On a rainy Thursday evening in Boston, Quincy Carroll took his audience’s imaginations to the countryside of China. The crowd in the Commonwealth Salon in the Central Library in Copley Square sat engaged as Carroll discussed the inspiration for the novel “Up to the Mountains and Down to the Countryside” as well as reading two carefully chosen passages from the book.
Carroll began the talk by discussing how his background and personal experiences influenced the novel. Born and raised in Natick, Massachusetts, Carroll attended Yale University. After graduating in 2007, Carroll headed to New York to enter the financial world in sales and trading. It didn’t take long for Carroll to realize that he wanted a different life, leading him to quit his job and move to China. Before departing he found a graphic novel, “East meets West,” by Yang Liu that informed his knowledge of the differences between the cultures. Upon arriving in China, however, he found quickly there was a gap in the literary world for an exploration of foreigners living and experiencing China and Chinese culture. After returning to America, Carroll enrolled in the Creative Writing MFA program at Emerson College and the journey of writing “Up to the Mountains and Down to the Countryside,” began.
The first passage Carroll read was a particularly meaningful one, considering the location of the talk. Carroll revealed to the audience that this portion of the novel was written just a few yards away in Bates Hall at the Central Library in Copley Square. This passage is also significant as it’s the first time we meet two of the main characters, Thomas Guillard and Bella while they waited for a train to Ningyuan. The scene creates an image for the audience of Guillard’s nonchalant attitude towards the Chinese culture, through his smoking and staring at a nearby girl. The passage sets the audience up to learn more about these two characters and how their different backgrounds will influence their relationship.
The second passage Carroll read introduces the other main character, Daniel. Daniel is traveling by bus to visit friends and the contrast between him and Thomas is immediately felt. At one point Daniel automatically nods to a man he passes and is embarrassed because “Simply because they came from different countries did not mean they owe each other a hello.” This quote spoke to Daniel’s mindfulness of the culture and his role as an outsider.
Carroll ended the night thanking everyone who attended, as well as answering numerous questions from the audience.

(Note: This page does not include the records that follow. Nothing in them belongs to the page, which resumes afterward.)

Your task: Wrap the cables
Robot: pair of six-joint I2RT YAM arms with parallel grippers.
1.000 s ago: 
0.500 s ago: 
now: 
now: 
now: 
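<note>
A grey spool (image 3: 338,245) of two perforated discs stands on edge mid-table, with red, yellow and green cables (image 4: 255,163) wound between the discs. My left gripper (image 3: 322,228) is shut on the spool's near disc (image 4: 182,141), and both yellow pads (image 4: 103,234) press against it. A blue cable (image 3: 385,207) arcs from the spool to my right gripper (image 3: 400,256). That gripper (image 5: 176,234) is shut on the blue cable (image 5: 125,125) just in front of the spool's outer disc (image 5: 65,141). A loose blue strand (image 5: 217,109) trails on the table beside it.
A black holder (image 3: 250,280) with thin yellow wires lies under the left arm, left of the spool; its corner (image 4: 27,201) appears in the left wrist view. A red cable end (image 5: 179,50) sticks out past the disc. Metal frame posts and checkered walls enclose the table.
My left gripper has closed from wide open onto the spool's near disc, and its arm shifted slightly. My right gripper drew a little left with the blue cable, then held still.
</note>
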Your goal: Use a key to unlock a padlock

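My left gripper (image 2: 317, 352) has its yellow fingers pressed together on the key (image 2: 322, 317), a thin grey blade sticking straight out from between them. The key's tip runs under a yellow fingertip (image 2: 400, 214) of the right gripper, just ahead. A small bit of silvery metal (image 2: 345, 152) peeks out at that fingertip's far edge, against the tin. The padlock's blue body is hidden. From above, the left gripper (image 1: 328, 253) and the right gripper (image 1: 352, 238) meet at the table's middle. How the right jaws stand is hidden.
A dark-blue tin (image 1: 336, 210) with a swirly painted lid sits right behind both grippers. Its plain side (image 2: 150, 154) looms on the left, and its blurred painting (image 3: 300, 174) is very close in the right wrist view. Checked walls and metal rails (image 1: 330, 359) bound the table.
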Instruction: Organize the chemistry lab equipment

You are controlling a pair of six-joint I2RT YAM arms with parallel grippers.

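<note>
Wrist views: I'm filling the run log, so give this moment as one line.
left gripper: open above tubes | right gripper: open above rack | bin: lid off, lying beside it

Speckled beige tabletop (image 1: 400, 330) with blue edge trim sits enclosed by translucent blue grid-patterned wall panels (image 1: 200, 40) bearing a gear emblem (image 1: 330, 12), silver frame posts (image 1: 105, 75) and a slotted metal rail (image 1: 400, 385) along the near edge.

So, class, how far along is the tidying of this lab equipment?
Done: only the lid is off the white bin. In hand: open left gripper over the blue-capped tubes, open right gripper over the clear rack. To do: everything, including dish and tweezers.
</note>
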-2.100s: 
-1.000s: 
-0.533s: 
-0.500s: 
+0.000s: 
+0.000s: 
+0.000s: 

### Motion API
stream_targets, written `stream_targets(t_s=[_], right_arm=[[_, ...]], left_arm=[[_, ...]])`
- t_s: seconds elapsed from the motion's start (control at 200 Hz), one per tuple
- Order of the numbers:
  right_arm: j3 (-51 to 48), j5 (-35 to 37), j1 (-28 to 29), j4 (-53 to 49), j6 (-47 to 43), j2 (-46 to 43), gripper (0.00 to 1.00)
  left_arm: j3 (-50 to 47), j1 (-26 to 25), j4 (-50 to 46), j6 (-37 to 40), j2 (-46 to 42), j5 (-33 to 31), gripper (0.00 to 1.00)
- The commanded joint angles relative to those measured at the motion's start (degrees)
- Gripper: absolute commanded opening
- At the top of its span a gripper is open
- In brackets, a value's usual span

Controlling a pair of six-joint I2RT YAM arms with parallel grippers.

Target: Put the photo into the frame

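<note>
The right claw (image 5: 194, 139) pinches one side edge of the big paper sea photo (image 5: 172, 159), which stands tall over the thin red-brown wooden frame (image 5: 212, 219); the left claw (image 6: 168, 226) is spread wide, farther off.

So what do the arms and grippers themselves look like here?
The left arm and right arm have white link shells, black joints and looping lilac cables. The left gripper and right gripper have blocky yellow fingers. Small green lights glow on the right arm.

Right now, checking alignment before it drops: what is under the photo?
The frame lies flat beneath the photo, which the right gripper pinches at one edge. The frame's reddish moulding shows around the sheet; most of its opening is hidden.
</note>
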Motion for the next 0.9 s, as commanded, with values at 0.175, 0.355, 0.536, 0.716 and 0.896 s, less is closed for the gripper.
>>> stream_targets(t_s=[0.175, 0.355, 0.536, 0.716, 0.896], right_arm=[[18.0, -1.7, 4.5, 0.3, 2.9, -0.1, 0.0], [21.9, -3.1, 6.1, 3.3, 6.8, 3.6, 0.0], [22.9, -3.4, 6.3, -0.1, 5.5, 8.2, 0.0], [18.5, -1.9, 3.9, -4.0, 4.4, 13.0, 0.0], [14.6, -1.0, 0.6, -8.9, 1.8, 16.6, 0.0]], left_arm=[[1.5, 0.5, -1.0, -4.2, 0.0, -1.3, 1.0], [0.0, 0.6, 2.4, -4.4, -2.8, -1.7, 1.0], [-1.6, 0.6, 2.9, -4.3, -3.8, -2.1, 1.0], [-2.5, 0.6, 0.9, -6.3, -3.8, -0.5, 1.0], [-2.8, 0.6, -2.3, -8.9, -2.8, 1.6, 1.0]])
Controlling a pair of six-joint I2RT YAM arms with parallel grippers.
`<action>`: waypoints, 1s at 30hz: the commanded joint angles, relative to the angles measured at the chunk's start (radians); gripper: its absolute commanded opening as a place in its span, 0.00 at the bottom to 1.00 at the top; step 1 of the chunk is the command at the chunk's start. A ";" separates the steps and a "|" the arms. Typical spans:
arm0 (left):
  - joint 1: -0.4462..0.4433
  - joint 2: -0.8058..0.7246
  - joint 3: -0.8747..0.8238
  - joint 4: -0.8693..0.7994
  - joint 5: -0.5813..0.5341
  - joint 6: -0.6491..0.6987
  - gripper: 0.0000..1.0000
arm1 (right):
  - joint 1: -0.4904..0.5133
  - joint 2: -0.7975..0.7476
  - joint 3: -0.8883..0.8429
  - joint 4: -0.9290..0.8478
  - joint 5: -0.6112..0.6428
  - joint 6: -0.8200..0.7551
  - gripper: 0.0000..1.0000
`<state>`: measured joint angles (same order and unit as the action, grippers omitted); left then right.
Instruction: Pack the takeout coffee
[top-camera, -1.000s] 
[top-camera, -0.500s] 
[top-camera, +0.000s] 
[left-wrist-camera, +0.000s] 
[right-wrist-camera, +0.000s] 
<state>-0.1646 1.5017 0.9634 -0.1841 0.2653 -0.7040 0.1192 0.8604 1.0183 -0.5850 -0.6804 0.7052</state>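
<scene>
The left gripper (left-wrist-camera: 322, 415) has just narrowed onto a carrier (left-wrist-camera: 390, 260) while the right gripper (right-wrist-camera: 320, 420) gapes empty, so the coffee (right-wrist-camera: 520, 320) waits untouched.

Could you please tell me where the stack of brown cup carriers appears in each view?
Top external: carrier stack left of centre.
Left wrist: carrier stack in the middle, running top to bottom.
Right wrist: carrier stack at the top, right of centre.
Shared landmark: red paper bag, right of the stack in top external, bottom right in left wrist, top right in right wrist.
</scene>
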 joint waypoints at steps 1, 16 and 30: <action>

In response to the questions, Carroll discussed the artful act of infusing Chinese into a novel meant for English speakers, his plans for the next novel, and that the characters were hybrids of many different people he met in his travels.
This talk is part of the Boston Public Library’s Author Talk Series. The next talk in the series will take place on Monday, May 9, 2016, at 6 p.m. featuring Paul Lewis, editor of “The Citizen Poets of Boston: A Collection of Forgotten Poems, 1789-1820, and taking place in the Commonwealth Salon at the Central Library in Copley Square. Learn more via here.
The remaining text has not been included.